▸ **Instructions for the task**
Please report how many lines in the following material hold the string "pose", giving only the number.

#### Stored data ####

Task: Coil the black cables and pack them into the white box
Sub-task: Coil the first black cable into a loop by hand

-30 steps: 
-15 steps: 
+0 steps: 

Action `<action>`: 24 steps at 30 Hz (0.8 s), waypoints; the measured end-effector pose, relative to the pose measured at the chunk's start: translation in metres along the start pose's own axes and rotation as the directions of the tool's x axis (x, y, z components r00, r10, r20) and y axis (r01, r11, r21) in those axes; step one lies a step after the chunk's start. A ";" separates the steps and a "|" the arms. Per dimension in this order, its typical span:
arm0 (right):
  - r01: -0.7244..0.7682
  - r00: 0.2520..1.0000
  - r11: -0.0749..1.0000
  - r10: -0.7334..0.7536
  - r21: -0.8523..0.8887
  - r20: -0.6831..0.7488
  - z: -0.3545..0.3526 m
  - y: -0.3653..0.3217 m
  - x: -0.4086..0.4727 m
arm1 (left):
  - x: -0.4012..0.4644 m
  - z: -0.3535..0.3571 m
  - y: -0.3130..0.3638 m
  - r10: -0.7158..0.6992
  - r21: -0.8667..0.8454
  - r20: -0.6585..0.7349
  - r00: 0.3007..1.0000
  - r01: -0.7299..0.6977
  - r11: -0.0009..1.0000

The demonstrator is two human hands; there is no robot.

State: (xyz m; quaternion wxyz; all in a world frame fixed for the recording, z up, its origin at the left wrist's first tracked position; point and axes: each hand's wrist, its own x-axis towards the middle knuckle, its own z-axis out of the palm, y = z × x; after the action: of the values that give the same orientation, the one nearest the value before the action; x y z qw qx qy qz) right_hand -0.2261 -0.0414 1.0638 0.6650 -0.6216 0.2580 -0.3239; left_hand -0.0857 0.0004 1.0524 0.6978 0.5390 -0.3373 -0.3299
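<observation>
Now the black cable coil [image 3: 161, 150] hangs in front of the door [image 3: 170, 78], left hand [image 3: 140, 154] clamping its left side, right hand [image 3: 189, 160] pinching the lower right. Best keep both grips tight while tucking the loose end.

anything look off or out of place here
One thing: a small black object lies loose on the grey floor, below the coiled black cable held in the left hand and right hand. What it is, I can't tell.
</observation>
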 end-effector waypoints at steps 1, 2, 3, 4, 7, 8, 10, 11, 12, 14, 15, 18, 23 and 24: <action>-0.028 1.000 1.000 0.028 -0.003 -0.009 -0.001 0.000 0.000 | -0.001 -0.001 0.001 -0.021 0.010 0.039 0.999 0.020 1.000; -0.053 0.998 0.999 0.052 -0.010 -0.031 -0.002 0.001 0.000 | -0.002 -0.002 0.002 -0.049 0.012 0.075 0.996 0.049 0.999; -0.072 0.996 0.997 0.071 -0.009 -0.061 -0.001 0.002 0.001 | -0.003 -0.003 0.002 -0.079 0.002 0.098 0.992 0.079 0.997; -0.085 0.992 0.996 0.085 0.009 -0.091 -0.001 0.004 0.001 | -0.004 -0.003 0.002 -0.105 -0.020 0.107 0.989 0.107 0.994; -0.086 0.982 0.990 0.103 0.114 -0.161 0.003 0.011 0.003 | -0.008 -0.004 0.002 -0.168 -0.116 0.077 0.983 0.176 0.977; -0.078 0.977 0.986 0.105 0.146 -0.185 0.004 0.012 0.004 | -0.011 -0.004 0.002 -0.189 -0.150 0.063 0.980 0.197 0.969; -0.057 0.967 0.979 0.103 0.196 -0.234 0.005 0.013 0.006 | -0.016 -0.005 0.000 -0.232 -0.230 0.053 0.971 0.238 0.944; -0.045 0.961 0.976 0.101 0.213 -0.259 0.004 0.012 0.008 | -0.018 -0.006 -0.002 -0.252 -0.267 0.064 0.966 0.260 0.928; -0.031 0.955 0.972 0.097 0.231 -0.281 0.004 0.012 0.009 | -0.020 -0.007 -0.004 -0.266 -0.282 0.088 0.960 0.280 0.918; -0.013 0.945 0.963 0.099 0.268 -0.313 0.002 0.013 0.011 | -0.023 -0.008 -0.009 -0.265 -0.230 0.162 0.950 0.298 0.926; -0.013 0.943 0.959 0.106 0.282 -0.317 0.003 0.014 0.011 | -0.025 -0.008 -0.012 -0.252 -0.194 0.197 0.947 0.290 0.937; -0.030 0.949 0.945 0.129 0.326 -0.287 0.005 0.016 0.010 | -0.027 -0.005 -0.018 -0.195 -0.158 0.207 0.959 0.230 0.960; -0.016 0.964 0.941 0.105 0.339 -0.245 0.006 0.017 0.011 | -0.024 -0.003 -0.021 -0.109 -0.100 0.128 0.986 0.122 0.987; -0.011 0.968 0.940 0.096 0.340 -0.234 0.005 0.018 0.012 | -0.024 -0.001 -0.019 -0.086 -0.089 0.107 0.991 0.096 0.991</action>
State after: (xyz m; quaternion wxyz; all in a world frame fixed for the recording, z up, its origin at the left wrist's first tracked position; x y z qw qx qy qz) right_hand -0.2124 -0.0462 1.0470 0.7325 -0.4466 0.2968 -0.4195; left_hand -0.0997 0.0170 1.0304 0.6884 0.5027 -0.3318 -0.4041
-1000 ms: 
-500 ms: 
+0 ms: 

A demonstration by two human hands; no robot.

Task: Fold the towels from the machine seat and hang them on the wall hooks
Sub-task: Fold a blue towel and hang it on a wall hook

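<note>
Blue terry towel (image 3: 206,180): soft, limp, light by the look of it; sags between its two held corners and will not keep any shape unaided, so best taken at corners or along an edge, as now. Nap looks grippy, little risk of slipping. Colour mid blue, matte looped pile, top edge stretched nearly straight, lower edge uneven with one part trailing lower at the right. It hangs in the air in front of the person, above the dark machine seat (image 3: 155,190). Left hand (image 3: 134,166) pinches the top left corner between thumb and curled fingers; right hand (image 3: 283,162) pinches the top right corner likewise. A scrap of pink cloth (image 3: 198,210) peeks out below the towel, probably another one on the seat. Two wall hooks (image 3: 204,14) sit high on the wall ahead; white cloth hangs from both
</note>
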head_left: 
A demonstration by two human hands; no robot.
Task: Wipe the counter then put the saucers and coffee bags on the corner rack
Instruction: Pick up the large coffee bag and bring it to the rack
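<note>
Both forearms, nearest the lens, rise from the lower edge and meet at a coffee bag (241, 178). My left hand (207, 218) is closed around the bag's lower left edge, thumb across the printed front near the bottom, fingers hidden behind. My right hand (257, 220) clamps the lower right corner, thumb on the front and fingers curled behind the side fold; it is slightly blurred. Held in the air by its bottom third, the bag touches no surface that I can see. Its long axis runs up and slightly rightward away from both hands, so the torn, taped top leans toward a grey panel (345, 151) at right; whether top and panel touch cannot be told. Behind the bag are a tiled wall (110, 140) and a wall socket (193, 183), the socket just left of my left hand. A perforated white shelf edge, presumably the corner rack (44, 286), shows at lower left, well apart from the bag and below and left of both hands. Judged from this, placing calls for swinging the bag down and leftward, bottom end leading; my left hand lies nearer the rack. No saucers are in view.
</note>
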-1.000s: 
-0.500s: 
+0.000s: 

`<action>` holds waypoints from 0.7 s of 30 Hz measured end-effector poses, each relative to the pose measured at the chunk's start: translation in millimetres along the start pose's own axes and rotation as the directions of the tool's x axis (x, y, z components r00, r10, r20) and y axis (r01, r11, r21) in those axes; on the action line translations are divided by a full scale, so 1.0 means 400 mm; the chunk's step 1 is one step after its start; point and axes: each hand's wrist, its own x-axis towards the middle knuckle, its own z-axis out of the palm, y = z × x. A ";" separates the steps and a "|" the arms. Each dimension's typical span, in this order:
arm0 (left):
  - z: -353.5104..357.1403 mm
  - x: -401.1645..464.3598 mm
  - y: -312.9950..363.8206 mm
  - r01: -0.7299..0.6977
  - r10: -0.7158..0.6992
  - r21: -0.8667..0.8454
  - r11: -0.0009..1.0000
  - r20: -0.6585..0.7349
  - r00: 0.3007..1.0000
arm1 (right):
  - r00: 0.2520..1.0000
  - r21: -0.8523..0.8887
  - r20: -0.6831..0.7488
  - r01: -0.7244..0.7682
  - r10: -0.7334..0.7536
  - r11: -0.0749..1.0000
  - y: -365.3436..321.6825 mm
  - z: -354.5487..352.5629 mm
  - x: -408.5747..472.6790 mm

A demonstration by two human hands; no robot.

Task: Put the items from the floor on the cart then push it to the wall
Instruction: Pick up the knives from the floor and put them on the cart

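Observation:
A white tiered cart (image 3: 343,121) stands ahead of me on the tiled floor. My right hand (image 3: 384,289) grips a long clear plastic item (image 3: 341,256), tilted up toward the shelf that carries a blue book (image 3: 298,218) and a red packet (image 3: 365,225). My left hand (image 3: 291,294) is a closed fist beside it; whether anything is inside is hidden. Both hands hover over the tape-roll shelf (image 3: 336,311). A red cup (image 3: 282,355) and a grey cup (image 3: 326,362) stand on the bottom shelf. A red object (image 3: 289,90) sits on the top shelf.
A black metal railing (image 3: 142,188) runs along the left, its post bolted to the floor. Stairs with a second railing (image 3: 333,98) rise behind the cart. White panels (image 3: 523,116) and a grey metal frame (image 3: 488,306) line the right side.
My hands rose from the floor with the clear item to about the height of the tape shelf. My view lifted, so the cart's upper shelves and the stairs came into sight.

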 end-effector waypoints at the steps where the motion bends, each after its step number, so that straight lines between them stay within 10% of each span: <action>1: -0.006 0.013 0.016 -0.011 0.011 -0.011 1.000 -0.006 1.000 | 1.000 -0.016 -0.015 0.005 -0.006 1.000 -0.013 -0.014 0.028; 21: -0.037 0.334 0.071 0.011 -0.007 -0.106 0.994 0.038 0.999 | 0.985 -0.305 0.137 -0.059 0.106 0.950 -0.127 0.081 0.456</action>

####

▸ **Response area**
2